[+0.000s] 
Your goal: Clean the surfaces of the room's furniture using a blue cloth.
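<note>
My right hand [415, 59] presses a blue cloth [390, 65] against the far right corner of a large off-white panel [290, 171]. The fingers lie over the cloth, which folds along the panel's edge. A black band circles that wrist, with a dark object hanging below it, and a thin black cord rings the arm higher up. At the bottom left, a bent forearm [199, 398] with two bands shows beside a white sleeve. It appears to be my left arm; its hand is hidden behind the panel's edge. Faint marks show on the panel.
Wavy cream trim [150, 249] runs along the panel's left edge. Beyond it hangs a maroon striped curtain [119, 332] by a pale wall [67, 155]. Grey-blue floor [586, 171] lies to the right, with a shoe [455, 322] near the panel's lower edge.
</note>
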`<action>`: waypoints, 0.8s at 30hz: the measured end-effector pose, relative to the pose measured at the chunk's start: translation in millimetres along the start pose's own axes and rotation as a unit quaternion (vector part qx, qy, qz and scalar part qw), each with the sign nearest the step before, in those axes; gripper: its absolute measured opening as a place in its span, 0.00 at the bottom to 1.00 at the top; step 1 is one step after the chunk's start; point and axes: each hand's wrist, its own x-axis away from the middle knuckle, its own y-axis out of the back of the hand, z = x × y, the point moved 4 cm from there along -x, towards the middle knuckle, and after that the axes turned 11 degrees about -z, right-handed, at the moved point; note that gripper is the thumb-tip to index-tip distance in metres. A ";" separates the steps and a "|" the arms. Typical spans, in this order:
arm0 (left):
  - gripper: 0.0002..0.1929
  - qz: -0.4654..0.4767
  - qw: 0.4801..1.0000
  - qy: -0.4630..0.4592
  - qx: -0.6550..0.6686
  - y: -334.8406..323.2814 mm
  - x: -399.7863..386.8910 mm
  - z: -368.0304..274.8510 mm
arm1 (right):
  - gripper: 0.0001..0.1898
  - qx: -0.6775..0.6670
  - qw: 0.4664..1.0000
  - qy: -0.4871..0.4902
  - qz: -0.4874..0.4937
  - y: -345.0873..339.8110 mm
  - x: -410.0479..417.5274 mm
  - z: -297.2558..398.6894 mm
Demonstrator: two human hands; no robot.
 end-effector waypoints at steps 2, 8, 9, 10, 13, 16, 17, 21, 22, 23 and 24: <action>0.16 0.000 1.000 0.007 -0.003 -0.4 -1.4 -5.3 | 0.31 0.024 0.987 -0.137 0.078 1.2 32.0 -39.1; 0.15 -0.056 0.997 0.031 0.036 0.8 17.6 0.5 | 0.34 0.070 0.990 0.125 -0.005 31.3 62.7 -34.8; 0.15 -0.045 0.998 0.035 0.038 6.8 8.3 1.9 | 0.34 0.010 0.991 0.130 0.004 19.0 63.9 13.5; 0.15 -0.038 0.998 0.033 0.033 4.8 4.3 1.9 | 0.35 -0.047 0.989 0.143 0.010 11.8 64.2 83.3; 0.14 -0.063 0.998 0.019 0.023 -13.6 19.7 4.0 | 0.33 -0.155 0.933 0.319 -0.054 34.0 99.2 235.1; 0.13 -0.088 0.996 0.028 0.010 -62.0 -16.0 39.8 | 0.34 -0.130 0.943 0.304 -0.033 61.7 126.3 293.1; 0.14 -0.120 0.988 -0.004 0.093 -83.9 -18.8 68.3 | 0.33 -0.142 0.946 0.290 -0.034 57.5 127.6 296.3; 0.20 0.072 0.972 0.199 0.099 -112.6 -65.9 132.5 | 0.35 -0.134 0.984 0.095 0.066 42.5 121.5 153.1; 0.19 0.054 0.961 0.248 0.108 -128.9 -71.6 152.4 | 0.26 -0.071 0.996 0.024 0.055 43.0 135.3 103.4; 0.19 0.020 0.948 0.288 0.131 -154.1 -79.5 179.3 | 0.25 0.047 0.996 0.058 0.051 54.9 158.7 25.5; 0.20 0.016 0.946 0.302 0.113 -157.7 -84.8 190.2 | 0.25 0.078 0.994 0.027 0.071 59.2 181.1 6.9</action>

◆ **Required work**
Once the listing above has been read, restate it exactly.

◆ **Exercise response**
[+0.000s] 
Your goal: Clean the surfaces of the room's furniture using a blue cloth.
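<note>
My right hand [415, 59] presses a blue cloth [390, 65] against the far right corner of a large off-white panel [290, 171]. The fingers lie over the cloth, which folds along the panel's edge. A black band circles that wrist, with a dark object hanging below it, and a thin black cord rings the arm higher up. At the bottom left, a bent forearm [199, 398] with two bands shows beside a white sleeve. It appears to be my left arm; its hand is hidden behind the panel's edge. Faint marks show on the panel.
Wavy cream trim [150, 249] runs along the panel's left edge. Beyond it hangs a maroon striped curtain [119, 332] by a pale wall [67, 155]. Grey-blue floor [586, 171] lies to the right, with a shoe [455, 322] near the panel's lower edge.
</note>
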`<action>`: waypoints, 0.8s at 30hz: the measured end-effector pose, relative to the pose measured at the chunk's start: translation in millimetres along the start pose's own axes and rotation as a unit quaternion (vector part qx, qy, qz and scalar part qw), each with the sign nearest the step before, in those axes; gripper: its absolute measured opening as a place in its span, 0.00 at the bottom to 1.00 at the top; step 1 is one step after the chunk's start; point and axes: each hand's wrist, its own x-axis away from the middle knuckle, its own y-axis out of the back of the hand, z = x × y, the point moved 4 cm from there along -x, towards the middle knuckle, and after that the axes turned 11 degrees about -z, right-handed, at the moved point; note that gripper is the thumb-tip to index-tip distance in metres. A ";" separates the steps and a "|" the arms. Typical spans, in this order:
arm0 (left):
  - gripper: 0.0002..0.1929
  - qz: -0.4654..0.4767
  - qw: 0.4801..1.0000
  - qy: -0.4630..0.4592
  - qx: -0.6550..0.6686
  - y: -334.8406..323.2814 mm
  - x: -399.7863..386.8910 mm
  - z: -368.0304..274.8510 mm
arm1 (right):
  - gripper: 0.0001..0.1898
  - qx: -0.6775..0.6670
  - qw: 0.4664..1.0000
  - qy: -0.4871..0.4902
  - qz: -0.4874..0.4937
  - y: -345.0873..339.8110 mm
  - x: -410.0479..417.5274 mm
  - z: -297.2558..398.6894 mm
Demonstrator: two human hands; no robot.
 end-effector waypoints at steps 2, 8, 9, 10, 13, 16, 17, 21, 22, 23 and 24: <action>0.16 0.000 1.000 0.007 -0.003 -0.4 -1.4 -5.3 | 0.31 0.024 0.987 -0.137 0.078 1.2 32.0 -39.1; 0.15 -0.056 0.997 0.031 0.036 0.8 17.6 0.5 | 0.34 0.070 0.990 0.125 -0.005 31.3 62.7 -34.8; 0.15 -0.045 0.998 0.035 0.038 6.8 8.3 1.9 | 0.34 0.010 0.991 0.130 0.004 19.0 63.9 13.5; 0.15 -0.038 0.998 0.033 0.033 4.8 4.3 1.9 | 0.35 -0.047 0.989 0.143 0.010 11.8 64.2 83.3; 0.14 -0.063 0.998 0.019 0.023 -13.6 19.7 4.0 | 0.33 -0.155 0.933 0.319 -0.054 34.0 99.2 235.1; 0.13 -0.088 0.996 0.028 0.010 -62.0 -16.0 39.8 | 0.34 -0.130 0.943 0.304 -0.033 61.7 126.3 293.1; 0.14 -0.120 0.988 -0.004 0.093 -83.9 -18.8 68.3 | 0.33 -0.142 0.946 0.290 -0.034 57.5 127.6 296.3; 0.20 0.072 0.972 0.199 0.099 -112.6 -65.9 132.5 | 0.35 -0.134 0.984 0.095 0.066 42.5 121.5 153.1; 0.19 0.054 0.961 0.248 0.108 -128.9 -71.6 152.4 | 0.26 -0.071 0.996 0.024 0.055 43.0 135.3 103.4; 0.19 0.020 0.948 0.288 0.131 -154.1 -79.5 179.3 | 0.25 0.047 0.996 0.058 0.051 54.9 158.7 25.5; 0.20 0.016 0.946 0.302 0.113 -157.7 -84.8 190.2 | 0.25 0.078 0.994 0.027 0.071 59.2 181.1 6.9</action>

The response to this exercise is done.